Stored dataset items
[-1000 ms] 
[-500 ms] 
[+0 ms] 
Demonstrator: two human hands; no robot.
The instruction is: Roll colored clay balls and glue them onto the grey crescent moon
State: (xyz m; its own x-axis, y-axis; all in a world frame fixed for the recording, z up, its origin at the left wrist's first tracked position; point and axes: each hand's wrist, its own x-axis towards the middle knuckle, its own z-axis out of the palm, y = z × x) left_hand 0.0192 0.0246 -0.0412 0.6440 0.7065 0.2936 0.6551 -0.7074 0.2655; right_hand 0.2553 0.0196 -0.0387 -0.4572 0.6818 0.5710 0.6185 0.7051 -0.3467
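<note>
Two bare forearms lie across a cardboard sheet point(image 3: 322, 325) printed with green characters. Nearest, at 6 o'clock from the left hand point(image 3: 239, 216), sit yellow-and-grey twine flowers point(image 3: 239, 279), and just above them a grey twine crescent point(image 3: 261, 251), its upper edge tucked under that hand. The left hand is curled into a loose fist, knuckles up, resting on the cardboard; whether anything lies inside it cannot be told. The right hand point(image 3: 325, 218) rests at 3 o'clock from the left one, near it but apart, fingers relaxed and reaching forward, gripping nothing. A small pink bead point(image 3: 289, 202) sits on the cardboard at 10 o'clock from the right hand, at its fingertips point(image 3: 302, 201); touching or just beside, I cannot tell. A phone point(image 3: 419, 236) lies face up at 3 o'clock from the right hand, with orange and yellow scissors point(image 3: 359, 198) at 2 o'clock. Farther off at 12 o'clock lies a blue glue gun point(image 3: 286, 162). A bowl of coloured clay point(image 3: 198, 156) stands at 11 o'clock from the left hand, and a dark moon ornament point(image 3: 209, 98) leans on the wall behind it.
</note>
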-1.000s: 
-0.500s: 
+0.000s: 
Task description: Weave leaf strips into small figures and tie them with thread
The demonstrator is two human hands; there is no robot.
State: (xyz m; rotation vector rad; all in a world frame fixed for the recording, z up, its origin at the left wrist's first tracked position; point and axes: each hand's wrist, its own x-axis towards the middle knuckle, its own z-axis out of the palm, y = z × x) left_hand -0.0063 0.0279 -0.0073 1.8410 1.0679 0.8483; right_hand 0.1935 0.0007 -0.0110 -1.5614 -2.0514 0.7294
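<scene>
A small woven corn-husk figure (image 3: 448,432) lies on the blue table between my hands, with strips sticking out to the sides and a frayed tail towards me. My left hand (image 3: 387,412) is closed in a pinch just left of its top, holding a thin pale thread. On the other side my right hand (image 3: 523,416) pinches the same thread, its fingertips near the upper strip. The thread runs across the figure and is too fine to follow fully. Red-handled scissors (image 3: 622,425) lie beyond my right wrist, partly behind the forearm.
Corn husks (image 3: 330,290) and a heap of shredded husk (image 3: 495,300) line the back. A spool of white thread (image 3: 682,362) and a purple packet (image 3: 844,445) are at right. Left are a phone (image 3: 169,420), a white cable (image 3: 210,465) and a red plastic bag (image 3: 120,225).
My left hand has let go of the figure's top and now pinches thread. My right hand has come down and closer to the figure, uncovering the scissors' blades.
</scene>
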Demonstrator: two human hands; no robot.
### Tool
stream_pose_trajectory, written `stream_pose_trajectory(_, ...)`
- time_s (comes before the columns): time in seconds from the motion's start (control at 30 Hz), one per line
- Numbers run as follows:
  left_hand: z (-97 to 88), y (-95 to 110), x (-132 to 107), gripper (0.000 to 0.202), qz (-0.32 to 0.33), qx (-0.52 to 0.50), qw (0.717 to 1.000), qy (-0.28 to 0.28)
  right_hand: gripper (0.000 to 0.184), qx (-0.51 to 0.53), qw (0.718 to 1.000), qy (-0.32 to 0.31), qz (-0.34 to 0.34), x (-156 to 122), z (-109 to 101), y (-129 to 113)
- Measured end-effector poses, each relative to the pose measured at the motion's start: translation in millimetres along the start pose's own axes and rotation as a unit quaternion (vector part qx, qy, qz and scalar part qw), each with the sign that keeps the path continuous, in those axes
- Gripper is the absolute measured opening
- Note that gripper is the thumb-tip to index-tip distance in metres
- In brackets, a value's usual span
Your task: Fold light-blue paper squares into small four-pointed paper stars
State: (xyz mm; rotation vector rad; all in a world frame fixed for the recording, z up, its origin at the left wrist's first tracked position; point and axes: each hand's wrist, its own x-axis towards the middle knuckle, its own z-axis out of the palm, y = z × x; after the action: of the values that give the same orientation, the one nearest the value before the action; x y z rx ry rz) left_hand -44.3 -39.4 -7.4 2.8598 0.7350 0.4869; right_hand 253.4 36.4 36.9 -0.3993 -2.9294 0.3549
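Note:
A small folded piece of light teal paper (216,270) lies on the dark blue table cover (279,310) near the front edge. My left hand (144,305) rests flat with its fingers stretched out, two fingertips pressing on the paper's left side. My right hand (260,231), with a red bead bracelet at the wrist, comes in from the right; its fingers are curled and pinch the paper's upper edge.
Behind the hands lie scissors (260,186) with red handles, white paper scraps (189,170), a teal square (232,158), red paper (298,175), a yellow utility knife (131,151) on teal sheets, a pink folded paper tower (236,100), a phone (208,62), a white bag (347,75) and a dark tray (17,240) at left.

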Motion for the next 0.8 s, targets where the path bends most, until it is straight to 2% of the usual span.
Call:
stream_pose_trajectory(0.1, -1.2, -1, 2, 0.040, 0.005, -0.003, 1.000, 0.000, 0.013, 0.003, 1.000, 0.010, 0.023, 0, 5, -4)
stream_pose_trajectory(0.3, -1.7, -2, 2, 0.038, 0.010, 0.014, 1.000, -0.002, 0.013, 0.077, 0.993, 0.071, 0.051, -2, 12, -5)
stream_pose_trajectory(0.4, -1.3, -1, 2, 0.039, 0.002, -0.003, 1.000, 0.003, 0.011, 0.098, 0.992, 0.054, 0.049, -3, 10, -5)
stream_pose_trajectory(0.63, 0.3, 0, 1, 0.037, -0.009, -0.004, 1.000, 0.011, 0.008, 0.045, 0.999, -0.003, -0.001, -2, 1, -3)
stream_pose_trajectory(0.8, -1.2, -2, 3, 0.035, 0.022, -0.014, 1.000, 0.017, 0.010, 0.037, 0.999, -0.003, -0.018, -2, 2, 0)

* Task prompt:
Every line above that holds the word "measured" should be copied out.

* Answer to the exercise:
- Measured end-effector poses, each relative to the pose measured at the motion's start: translation in millimetres along the start pose's own axes and rotation as a unit quaternion (vector part qx, qy, qz and scalar part qw), each with the sign that keeps the path continuous, in those axes
- Gripper is the absolute measured opening

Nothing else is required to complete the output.